## Using VectorFlow
To use VectorFlow in a live system, make an HTTP request to your API's URL at port 8000 - for example, `localhost:8000` from your development machine, or `vectorflow_api:8000` from within another docker container.
### Request & Response Payload
All requests require an HTTP Header with `Authorization` key which is the same as your `INTERNAL_API_KEY` env var that you defined before (see above). You must pass your vector database api key with the HTTP Header `X-VectorDB-Key` and the embedding api key with `X-EmbeddingAPI-Key`.
VectorFlow currently supports OpenAI ADA embeddings and Pinecone, Qdrant, Weaviate, and Milvus vector databases.
To check the status of a `job`, make a `GET` request to this endpoint: `/jobs/<int:job_id>/status`. The response will be in the form:
```
{
'JobStatus': job_status.value
}
```
To submit a `job` for embedding, make a `POST` request to this endpoint: `/embed` with the following payload and the `'Content-Type: multipart/form-data'` header:
```
{
'SourceData=path_to_txt_file'
'LinesPerBatch=4096'
'EmbeddingsMetadata={
"embeddings_type": "OPEN_AI | HUGGING_FACE",
"chunk_size": 512,
"chunk_overlap": 128,
"chunk_strategy": "EXACT | PARAGRAPH | SENTENCE",
"hugging_face_model_name": "model-name-here"
}'
'VectorDBMetadata={
"vector_db_type": "PINECONE | QDRANT | WEAVIATE | MILVUS",
"index_name": "index_name",
"environment": "env_name"
}'
}
```
You will get the following payload back:
```
{
message': f"Successfully added {batch_count} batches to the queue",
'JobID': job_id
}
```
### Sample Curl Request
The following request will embed a TXT document with OpenAI's ADA model and upload the results to a Pinecone index called `test`. Make sure that your Pinecone index is called `test`. If you run the curl command from the root directory the path to the test_text.txt is `./src/api/tests/fixtures/test_text.txt`, changes this if you want to use another TXT document to embed.
```
curl -X POST -H 'Content-Type: multipart/form-data' -H "Authorization: INTERNAL_API_KEY" -H "X-EmbeddingAPI-Key: your-key-here" -H "X-VectorDB-Key: your-key-here" -F 'EmbeddingsMetadata={"embeddings_type": "open_ai", "chunk_size": 256, "chunk_overlap": 128}' -F 'SourceData=@./src/api/tests/fixtures/test_text.txt' -F 'VectorDBMetadata={"vector_db_type": "pinecone", "index_name": "test", "environment": "us-east-1-aws"}' http://localhost:8000/embed
```
To check the status of the job,
```
curl -X GET -H "Authorization: INTERNAL_API_KEY" http://localhost:8000/jobs/<job_id>/status
```
### Vector Database Schema Standard
VectorFlow enforces a standardized schema for uploading data to a vector store:
```
id: int
source_data: string
embeddings: float array
```
The id can be used for deduplication and idempotency.
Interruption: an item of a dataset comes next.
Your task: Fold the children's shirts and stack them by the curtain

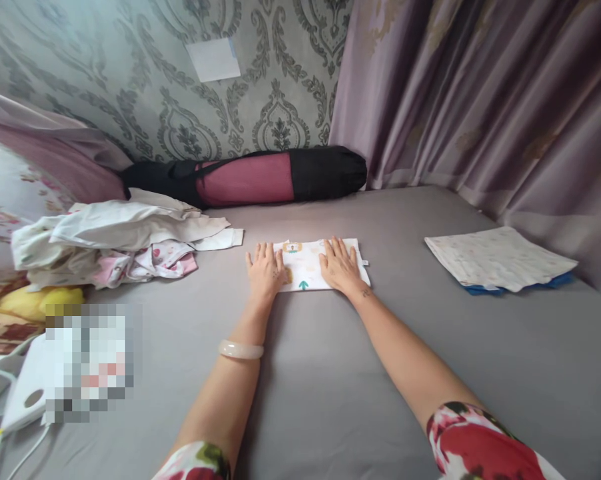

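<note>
A folded white cloth with a printed pattern, including a green arrow, lies flat on the grey bed sheet. My left hand rests on its left end, fingers stretched out, partly on the sheet. Near the right end my right hand presses flat on the cloth, fingers spread. A small white tag sticks out at the cloth's right edge. Neither hand grips anything. A pale bangle sits on my left forearm.
Crumpled clothes are heaped on the left. Folded pale cloth with blue beneath lies on the right. A long black and maroon bag lies along the wall. A white device with cables sits front left; purple curtains hang behind.
</note>
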The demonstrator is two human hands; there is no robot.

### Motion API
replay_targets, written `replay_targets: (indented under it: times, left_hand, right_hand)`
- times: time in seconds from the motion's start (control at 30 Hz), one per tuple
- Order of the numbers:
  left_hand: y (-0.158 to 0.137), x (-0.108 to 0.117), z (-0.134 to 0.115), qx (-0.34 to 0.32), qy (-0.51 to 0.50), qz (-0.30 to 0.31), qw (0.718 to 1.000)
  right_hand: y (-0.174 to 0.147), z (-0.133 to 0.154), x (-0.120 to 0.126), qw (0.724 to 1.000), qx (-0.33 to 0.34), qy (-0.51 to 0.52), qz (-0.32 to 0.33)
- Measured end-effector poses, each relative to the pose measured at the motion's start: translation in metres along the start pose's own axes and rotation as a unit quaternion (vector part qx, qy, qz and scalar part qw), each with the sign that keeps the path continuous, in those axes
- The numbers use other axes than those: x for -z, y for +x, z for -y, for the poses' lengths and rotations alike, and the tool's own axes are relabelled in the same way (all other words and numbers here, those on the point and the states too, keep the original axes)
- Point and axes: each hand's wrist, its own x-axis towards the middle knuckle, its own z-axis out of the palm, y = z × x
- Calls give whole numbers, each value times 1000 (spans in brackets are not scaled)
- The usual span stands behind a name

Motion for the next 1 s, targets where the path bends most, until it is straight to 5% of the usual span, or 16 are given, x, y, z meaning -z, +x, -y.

Please note for Weaviate, the id is called `vectorflow_id`. We plan to support dynamically detect and/or configurable schemas down the road.
### S3 Endpoint
VectorFlow is integrated with AWS s3. You can pass a pre-signed s3 URL in the body of the HTTP instead of a file. Use the form field `PreSignedURL` and hit the endpoint `/s3`. This endpoint has the same configuration and restrictions as the `/embed` endpoint.